--- Given entries Enclosed Below ---
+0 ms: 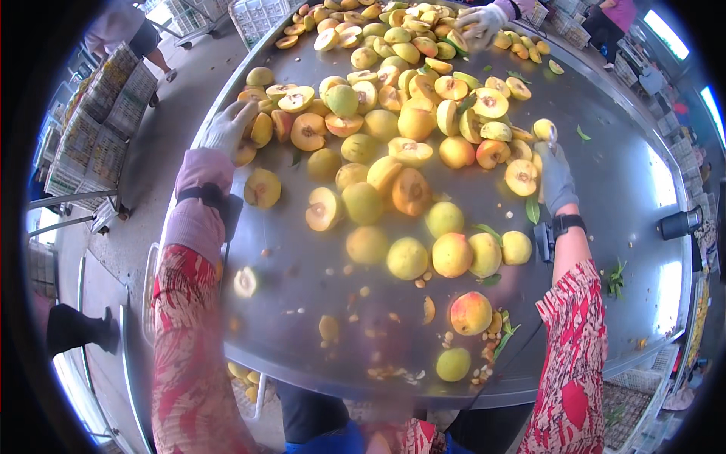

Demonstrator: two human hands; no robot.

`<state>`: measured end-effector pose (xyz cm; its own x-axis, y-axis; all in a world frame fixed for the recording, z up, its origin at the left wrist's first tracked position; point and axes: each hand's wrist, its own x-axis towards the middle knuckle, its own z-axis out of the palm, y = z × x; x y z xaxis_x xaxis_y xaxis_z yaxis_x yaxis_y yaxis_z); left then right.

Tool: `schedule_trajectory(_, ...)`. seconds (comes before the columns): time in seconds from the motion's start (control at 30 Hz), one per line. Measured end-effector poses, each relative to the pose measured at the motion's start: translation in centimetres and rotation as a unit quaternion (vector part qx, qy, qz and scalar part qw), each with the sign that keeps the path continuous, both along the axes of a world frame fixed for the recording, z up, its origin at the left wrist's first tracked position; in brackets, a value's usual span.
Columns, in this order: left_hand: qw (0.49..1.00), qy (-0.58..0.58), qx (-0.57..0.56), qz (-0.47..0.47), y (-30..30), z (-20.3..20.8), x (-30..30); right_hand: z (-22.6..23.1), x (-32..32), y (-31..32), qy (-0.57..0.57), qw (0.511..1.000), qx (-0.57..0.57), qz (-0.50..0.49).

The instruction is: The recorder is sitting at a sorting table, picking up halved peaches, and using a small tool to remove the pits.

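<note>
Yellow peaches, whole and cut in halves, spread in a big heap (378, 121) over the metal table (295, 265). At the heap's left edge my left hand (227, 127), in a pale glove, rests its outstretched fingers against several peaches. On the opposite side my right hand (556, 172), in a grey glove, reaches along the heap with fingers extended. Its fingertips are by a small peach piece (543, 129), with a shiny bit beside it that I cannot make out. A halved peach (522, 177) showing its cut face lies just left of that hand.
Nearer me lie a red-yellow peach (470, 313), a green-yellow peach (454, 365), loose pits and leaves. A co-worker's gloved hand (482, 24) touches the heap's far end. A dark cylinder (679, 223) stands at the right rim. Stacked crates (106, 129) stand left.
</note>
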<state>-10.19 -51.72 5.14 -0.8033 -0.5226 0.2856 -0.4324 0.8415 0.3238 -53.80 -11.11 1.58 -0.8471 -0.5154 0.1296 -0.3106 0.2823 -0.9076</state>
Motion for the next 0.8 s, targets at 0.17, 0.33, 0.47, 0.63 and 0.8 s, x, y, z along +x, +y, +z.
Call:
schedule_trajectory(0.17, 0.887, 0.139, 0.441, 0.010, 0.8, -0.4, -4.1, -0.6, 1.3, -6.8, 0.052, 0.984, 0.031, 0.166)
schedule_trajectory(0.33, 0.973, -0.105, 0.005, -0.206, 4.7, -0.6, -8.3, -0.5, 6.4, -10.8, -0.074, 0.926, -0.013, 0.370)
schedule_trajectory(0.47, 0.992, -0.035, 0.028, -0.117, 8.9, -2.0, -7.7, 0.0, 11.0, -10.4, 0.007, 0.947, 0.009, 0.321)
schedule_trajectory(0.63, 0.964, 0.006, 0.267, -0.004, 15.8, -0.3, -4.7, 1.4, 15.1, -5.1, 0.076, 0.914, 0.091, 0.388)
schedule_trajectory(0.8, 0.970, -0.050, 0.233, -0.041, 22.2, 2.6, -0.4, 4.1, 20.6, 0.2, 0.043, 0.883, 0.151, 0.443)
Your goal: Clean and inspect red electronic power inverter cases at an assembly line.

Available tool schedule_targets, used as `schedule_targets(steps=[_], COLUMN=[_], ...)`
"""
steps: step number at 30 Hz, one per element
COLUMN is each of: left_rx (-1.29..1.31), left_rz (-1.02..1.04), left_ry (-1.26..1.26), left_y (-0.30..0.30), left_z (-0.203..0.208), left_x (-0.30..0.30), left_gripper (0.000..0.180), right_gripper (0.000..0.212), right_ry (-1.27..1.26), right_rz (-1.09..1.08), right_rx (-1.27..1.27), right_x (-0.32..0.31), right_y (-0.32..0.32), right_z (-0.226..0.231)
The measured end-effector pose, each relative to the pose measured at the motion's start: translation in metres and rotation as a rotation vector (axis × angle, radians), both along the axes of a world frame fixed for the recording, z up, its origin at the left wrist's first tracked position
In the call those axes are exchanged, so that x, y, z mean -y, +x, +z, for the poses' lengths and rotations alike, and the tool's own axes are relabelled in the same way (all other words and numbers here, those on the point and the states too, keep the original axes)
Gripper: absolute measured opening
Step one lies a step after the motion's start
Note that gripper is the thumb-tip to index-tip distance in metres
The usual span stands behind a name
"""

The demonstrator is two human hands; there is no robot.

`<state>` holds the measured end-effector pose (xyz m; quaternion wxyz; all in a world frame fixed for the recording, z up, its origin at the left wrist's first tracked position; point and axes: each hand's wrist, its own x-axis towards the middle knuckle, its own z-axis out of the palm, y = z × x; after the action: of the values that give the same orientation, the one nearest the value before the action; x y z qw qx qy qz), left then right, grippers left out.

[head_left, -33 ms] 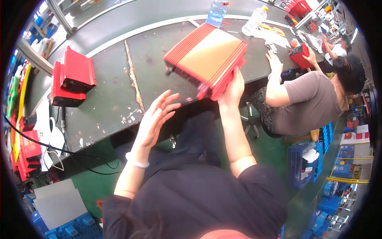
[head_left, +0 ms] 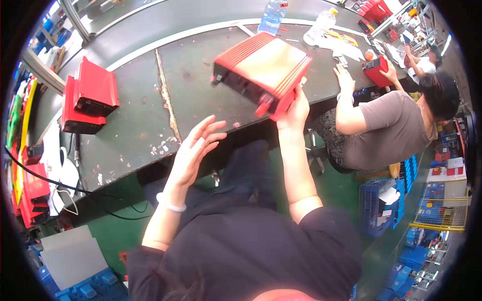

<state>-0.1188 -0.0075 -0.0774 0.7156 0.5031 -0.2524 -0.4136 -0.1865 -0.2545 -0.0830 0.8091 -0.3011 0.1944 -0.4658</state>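
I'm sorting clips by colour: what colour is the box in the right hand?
The box is red, glare paling its top; head view.

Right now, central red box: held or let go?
Held: right hand grips the red box; left hand is open, apart from it. Touching the bench: cannot tell.

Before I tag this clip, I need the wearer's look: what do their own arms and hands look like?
Left hand and right hand are ungloved. A white band rings the left arm near the wrist; none shows on the right. Both sleeves are short, dark and plain.
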Motion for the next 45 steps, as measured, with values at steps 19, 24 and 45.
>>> schedule_targets(steps=[19, 24, 45], left_rx=[-0.084, -0.112, -0.083], left_rz=[-0.16, -0.141, 0.125], left_ry=[0.034, 0.073, 0.253], left_y=[-0.013, -0.014, -0.016], left_z=[-0.047, -0.053, -0.075], left_x=[-0.023, -0.031, -0.082], left_gripper=[0.046, 0.046, 0.04], right_gripper=[0.032, 0.029, 0.019], right_ry=[0.161, 0.06, -0.446], right_rz=[-0.295, -0.417, -0.064], right_rx=[-0.059, -0.226, -1.03], right_x=[0.125, 0.145, 0.194], right_y=[-0.037, -0.017, -0.054], right_z=[-0.024, -0.033, -0.063])
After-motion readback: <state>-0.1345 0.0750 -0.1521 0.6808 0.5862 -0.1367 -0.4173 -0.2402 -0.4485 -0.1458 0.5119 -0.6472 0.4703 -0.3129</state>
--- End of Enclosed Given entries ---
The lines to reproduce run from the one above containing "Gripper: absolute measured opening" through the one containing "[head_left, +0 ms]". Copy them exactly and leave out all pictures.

Gripper: absolute measured opening
Step one lies a step after the motion's start
Note that gripper is the thumb-tip to index-tip distance in metres
The usual span stands behind a name
"""

The demonstrator is two human hands; there is no robot.

`<state>` holds the measured end-effector pose (xyz m; quaternion wxyz; all in a world frame fixed for the recording, z up, its origin at the left wrist's first tracked position; point and axes: each hand's wrist, its own x-axis towards the middle knuckle, its own z-axis out of the palm, y = z × x; after the action: of the values that give the same orientation, the one nearest the value before the action; x y z qw qx qy qz), left then right, grippers left out.

[head_left, -33 ms] 
[head_left, +0 ms] 

The exercise has been answered, and the work is done.